Oleh Zulkifli Abdy
Kita kerap melihat tahun baru dengan perspektif atau kacamata yang berbeda.
Mungkin satu hal yang patut kita pertimbangkan adalah bagaimana kita dapat melihat tahun baru itu sebagai sesuatu yang memiliki daya transformatif. Sehingga ada nilai yang terus akan kita pelihara dan arahkan pada prasangka baik dan berpikir positif. Apakah itu ketika kita melihat ke masa depan atau tatkala kita mesti berpaling dan menoleh ke masa silam.Bagaimana kita sedapatnya memandang bahwa setiap pengalaman hidup selalu memiliki dua sisi, yaitu sisi positif dan negatif.
Tinggal lagi bagaimana kita dapat membuang jauh-jauh setiap pandangan yang mungkin dapat mengalirkan energi negatif, sebagai akibat dari kegagalan kita dalam menafsirkan sesuatu yang sesungguhnya memiliki kegayutan satu dengan yang lainnya.
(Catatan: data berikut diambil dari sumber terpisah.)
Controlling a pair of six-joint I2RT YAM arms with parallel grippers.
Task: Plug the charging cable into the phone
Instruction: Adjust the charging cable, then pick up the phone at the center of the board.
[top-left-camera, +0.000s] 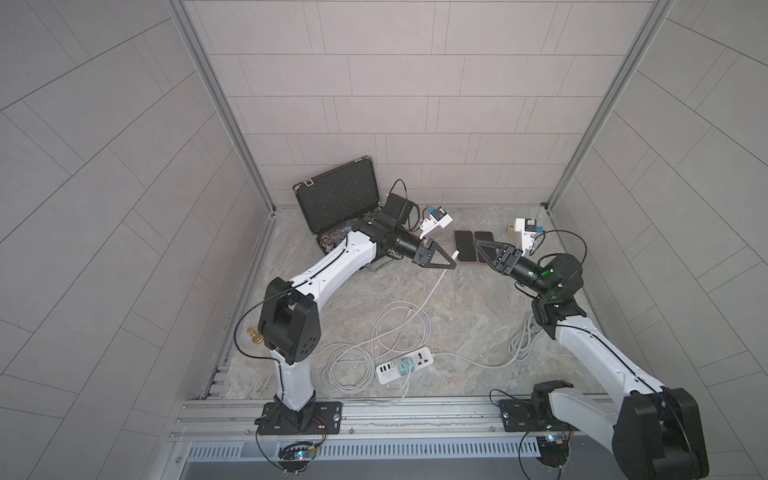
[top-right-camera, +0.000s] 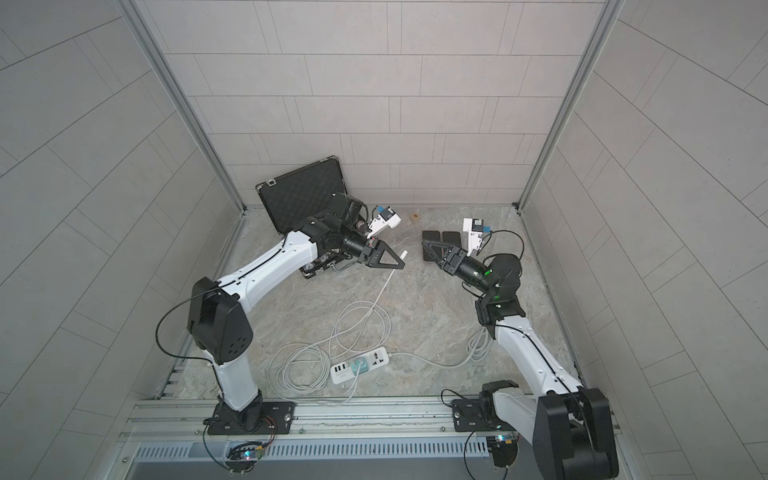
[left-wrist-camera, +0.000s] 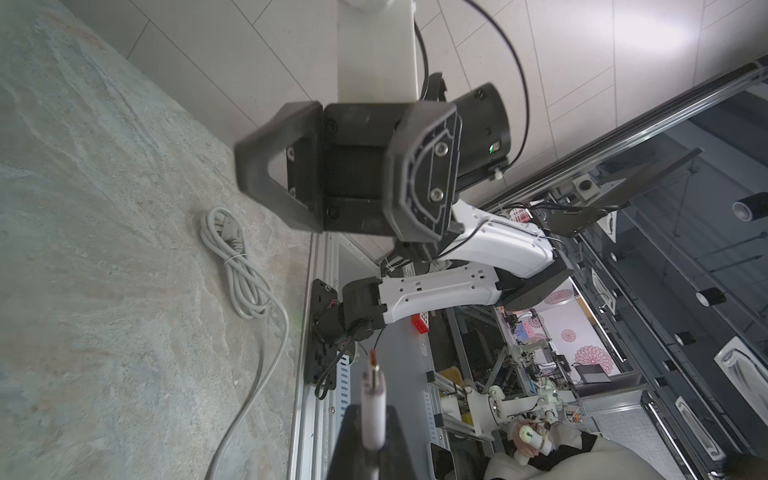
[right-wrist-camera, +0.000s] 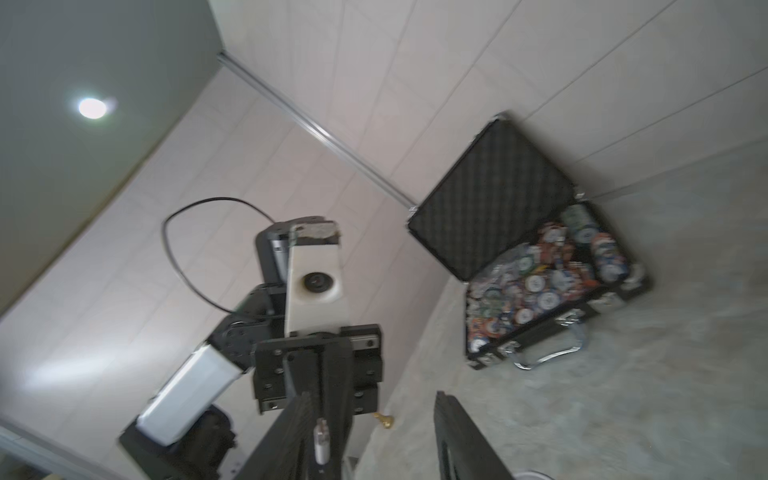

Demikian pula ketika kita melihat toleransi beragama. Toleransi beragama pada hakikatnya suatu ikhtiar mencari titik bertemu yang paling mungkin, tanpa masing-masing merasa kehilangan sesuatu yang diyakini. Dinamika ini pada titik tertentu akan menghadirkan kesadaran bersama dalam melihat perbedaan itu sendiri, dan menjadikannya hikmat dalam menjalani kehidupan yang lebih harmonis.Sehingga ketika umat beragama hendak merayakan hari-hari besar keagamaan, masing-masing penganut agama telah memiliki “standing point” dalam menyikapinya, dengan demikian tidak akan ada lagi penganut agama yang merasa “dikecilkan”.
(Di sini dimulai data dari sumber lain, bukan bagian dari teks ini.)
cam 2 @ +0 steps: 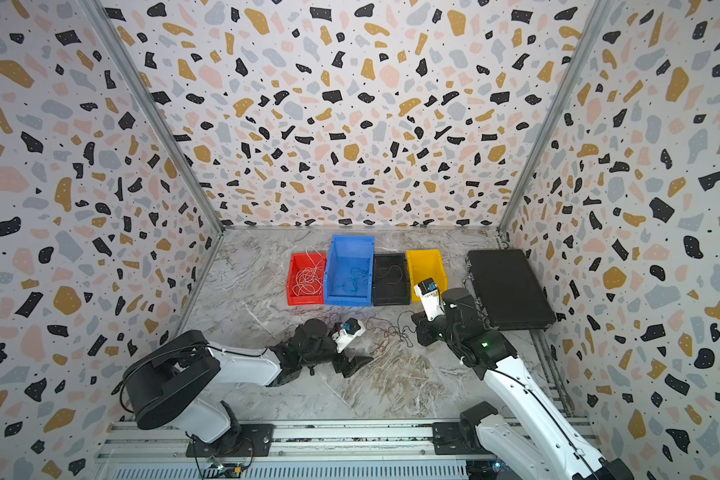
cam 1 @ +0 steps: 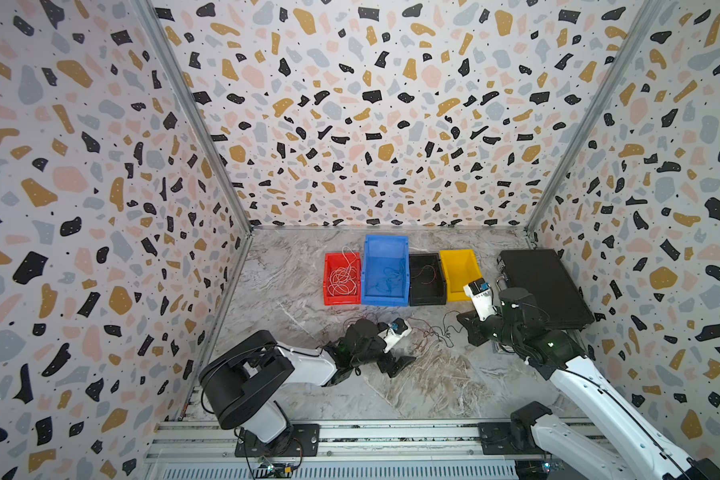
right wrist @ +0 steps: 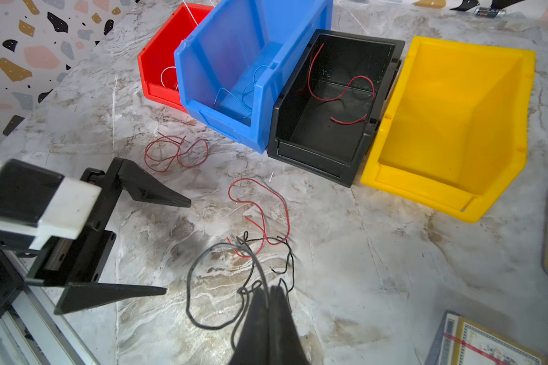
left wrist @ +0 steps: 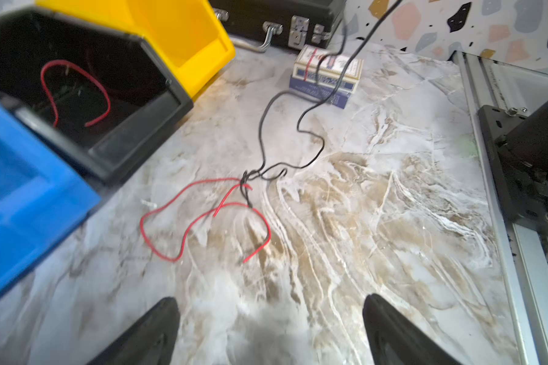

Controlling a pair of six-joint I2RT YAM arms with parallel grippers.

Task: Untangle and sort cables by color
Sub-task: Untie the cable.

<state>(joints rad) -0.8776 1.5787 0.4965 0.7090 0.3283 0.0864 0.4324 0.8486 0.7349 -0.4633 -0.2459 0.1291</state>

Dengan demikian pula kita bagaikan sedang melihat sebuah potret “hitam-putih” tanpa adanya warna lain sebagai khasanah yang dapat memberi isyarat serta memperkaya cakrawala berpikir kita. Hal mana pada akhirnya akan memberi pengaruh yang tidak semestinya terhadap hikmat dari transformasi yang hendak kita capai. Bukankah hal-hal yang negatif sekali pun terkadang juga berguna manakala kita senantiasa dapat melihat kemungkinan adanya hikmah yang menyertainya?